Sobre o mensalão e a rota do luxo
O que há em comum entre a rota do mensalão e a rota do luxo no Brasil? Aparentemente, nada. Mas no fundo há uma semelhança desconcertante.
Para este texto não parecer ingênuo, não serão mencionados substantivos como ética, moral e consciência social - conceitos que, de tão abstratos e destoantes da realidade, já estão tornando-se adjetivos.
O mensalão é a prova de que é impossível fazer política sem fazer alianças. Até aqui, nenhuma novidade. Em política não há bons e maus; há os que ganham e os que perdem. E só. O maior problema, é que além do assalto ao erário, o mensalão concretiza uma dívida moral com os que acreditaram.
Há vários palpites sobre a perda do caminho. Eis um deles. Quando o discurso é apenas ideológico desperta paixão entre os seguidores e, por parecer muito aquém da realidade, deboche entre os opositores. Assim, para tornar-se factível, a ideologia é deixada de lado e as alianças estratégicas assumem papel principal. É nesse ponto que todos se perdem. Uns por ainda acreditarem que os propósitos de outrora, apesar de tudo, ainda estão inabalados; outros por abandonarem os antigos ideais em troca de algo mais substancial. Com isso, a ideologia arrastada por vários anos causa efeito cristalizador porque não prepara seus militantes para um plano contingencial de vitória e ao mesmo tempo incita o desânimo, a corrupção do caráter e o desvio de objetivos originais. E aí surgem arranjos como o mensalão, prática que prova que nosso Estado nacional foi rifado em troca de poder. E, como em toda crise há necessidade de um herói que aclara os fatos, o mensalão tem seu candidato: um acusado que assume a própria culpa e entrega outros envolvidos somente para desviar a atenção de si.
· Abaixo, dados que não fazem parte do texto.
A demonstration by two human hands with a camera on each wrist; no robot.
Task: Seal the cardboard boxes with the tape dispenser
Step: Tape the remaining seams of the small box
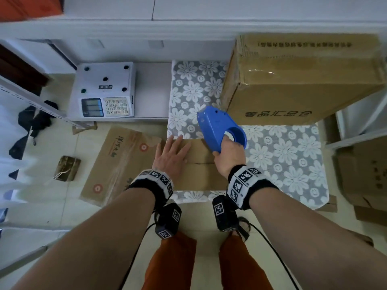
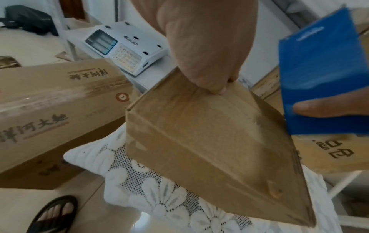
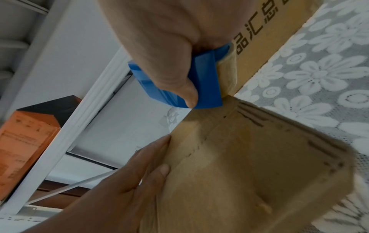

Contudo, o esquema mensalão pouco afeta uma elite que não se abala nem com uma crise econômica, o que dizer de uma crise política. É difícil de acreditar, mas há quem pague 20 mil reais em uma garrafa de vinho Chateau Pétrus e 75 mil reais em uma bolsa Louis Vuitton. Nada de ilegal nisso tudo. O problema é encontrar uma resposta razoável para algumas questões como: por que uns têm tanto e outros tão pouco? Se for uma questão de mérito, quais os critérios que balizam essas diferenças? De onde mesmo vem tanto dinheiro que tão poucos têm acesso?
Pagando impostos, a elite da elite não fere nenhuma lei jurídica e, menos ainda, lei de mercado; ao contrário, a indústria do luxo cria empregos. A Daslu necessita de vendedoras e copeiras; a Casa do Saber (Daslusp) também precisa de professores e assistentes; e aproveitando esse segmento, a FAAP até já tem um MBA de gestão do luxo. Diante disso, fica claro que todo novo sistema econômico empodera uma parcela e vitimiza outra. É assim desde sempre e, arriscando um pouco de determinismo, assim sempre será. Mas a questão é outra.
No Brasil, o mercado do luxo cresceu 38% em 2004. Qual outro setor cresceu tanto? O percentual que o crescimento do luxo apresenta é 8 vezes mais que o PIB nacional e 70% acima da média mundial do próprio segmento. Com isso, o Brasil apresenta um perfil sui generis na esfera internacional: um país enorme, pobre, com vergonhoso índice de desenvolvimento humano e educacional; mas com alto índice de cirurgia estética e consumo de artigos de luxo. Prova de que vivemos de aparências.
Costurando os temas, a diferença entre o esquema mensalão e a rota do luxo é que o primeiro é uma estratégia política criminosa e o segundo uma prática perfeitamente legal, mas socialmente condenável. A semelhança entre o mensalão e o luxo é que ambos, em processos diferentes, apresentam espetáculo (no sentido mais pejorativo da palavra) para uma mesma platéia, que assume sua parte no sistema na condição de vítima.